Shorter answer:
Build your rig according to the requirements of other games you are interested in. This is not a good benchmark against a lot of others. It is still heavily CPU bound where others are more efficiently offloading to the GPU's and such.


Longer answer:
A quality quad-core or better CPU is key, since it does a lot of work in the game's engine up front. Generally the newer revisions of a line will be better choices, unless you are looking at the enthusiast models that allow you to unlock multipliers to overclock the snot out of them.

Quality memory is important too--you will be moving a LOT of data back and forth. A lot of horsepower doesn't do much good if you aren't feeding it to your devices properly. This applies not only to your system memory, but your graphics card as well. Look at the memory specifications. Graphics cards will often provide a simple note about the memory bandwidth that makes it easier to compare (it can get confusing with quad-pumped speed, different bit width, etc.). Basically, more Gigabytes/second is better. Otherwise, generally speaking higher DDR ratings should be better (DDR3 better then DDR2), as well as the wider bit width (256-bit better than 128-bit, provided they run close to the same MHz rating).

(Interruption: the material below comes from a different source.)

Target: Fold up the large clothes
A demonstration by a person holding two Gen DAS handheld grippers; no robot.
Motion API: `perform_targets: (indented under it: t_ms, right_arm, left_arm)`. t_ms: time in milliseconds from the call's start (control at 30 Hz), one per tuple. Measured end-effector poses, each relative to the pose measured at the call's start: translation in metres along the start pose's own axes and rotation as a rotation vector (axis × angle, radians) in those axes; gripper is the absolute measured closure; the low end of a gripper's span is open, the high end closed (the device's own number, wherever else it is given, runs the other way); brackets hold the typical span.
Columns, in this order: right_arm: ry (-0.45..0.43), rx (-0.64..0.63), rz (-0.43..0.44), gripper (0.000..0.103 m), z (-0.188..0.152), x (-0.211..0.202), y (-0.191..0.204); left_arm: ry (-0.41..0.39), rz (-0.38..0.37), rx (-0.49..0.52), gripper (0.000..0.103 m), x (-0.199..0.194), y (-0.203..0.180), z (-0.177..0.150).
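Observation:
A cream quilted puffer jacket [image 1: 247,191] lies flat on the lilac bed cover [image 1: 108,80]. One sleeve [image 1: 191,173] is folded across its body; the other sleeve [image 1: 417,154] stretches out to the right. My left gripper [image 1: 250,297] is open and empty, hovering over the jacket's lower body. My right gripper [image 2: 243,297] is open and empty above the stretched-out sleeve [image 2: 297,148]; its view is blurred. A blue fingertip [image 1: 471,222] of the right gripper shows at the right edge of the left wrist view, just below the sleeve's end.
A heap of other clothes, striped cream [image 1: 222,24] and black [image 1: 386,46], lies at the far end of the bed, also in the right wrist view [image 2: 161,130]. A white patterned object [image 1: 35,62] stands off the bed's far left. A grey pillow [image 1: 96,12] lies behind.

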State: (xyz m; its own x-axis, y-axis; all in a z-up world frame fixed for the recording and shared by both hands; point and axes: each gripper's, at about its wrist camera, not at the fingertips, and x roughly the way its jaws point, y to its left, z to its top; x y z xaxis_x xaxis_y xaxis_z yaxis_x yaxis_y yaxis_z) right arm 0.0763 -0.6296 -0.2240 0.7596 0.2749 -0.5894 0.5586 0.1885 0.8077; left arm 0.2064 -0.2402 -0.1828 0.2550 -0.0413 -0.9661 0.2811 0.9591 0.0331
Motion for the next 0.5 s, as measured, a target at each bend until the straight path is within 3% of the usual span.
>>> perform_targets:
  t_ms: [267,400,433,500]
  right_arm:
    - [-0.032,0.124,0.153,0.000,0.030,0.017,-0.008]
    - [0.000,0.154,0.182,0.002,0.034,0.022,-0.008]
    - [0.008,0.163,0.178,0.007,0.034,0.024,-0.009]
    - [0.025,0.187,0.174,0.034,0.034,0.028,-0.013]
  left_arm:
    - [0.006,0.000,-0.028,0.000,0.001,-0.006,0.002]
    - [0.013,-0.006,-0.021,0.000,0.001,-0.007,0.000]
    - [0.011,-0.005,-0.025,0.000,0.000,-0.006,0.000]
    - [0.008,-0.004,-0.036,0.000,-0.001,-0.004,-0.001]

As for the GPU...Windows 10 is bringing DirectX 12 into the mainstream. Just a matter of time for it to be the staple for games across the board. So you may want to make sure the GPU has strong DirectX 12 hardware support for some future proofing--otherwise hardware DX11 support is sufficient for this game. Note that you do still have the option of running DX9 if it is somewhere you need to cut costs on in the short term.